Separation By Distance
Many families must work hard to sustain a strong link over long distances. According to research done by Dr. Strom, when grandparents live less than 200 miles away, it is usually easier to keep in close contact. A separation of over 200 miles, however, does not allow for as committed a relationship.
John and Cindy Norton will be flying from the East Coast to Colorado this month to meet their first grandchild. "It's very hard to be so far away," says Cindy, "but we have a goal to be very involved with our new grandchild." Cindy began a journal for the baby as soon as she heard her daughter-in-law, Laurie, was pregnant. She sent books, inspirational tapes and music to the expectant couple for them to share with their soon-to-be born child. "We want to invest in a camcorder as a form of communication. We plan lots of phone calls, letters, and pictures and we want to visit as often as possible," says Cindy. "I feel very sad that I can't just rush right over to see the baby."

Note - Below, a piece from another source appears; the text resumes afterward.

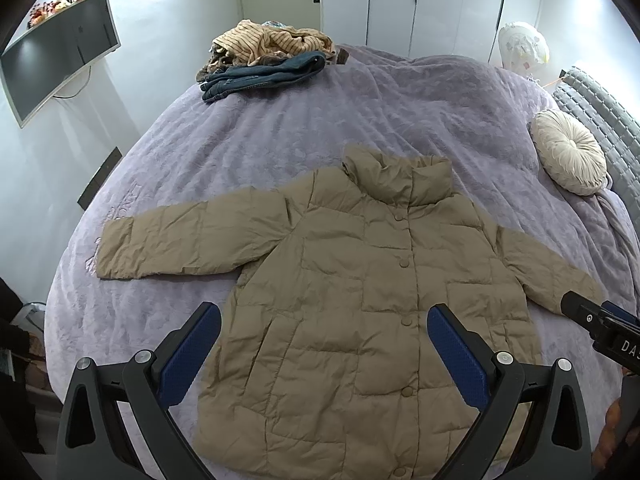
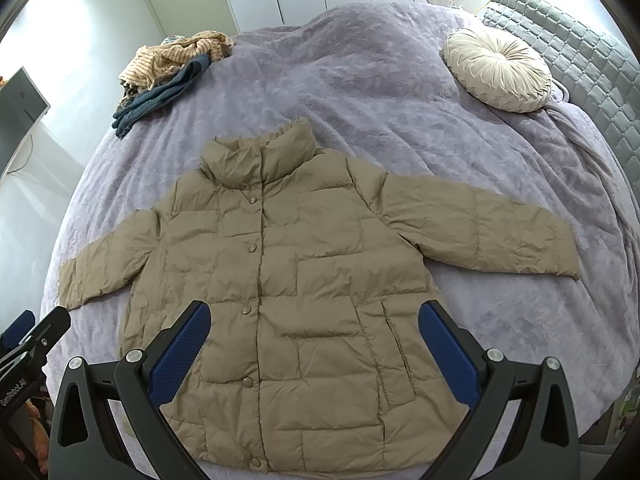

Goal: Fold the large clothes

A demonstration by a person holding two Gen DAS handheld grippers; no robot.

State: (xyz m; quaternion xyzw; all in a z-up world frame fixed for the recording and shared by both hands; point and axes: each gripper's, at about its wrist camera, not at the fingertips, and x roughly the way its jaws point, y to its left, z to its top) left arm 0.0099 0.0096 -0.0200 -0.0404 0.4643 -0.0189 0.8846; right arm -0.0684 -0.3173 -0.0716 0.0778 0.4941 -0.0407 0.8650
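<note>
A tan quilted puffer jacket [image 1: 360, 292] [image 2: 296, 276] lies flat and face up on the purple bedspread [image 1: 304, 128] [image 2: 360, 92], buttoned, collar away from me, both sleeves spread out sideways. My left gripper [image 1: 324, 312] hovers above the jacket's lower half, open, nothing between its blue pads. My right gripper [image 2: 314, 310] also hangs over the lower half, open and empty. In the left wrist view the right gripper's body shows at the right edge, by the right sleeve cuff. The left gripper's body appears at the left edge of the right wrist view.
A heap of clothes [image 1: 268, 56] [image 2: 172, 68], striped beige and dark blue, sits at the bed's far left. A round cream cushion [image 1: 570, 152] [image 2: 498, 68] leans near the grey quilted headboard [image 2: 576, 48]. A monitor [image 1: 60, 52] hangs on the left wall.
</note>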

Kelly and Earl Franklin are finding the separation from their 2-year-old son's grandparents unbearable. They are leaving New England this month to return to Washington State to be closer to their extended family. "Even though Earl has been offered a job here it's important to both of us that we go back home," says Kelly, who is pregnant with their second child. "When I was growing up we didn't live near my grandparents, and I felt very isolated from them. We want our parents to be involved with our children and have a positive influence on them. I want our children to learn to love and respect their grandparents. We all share the same values. I think it will be helpful for our kids to hear the same messages from a different set of adults. And it will be nice to have built-in baby-sitters occasionally!"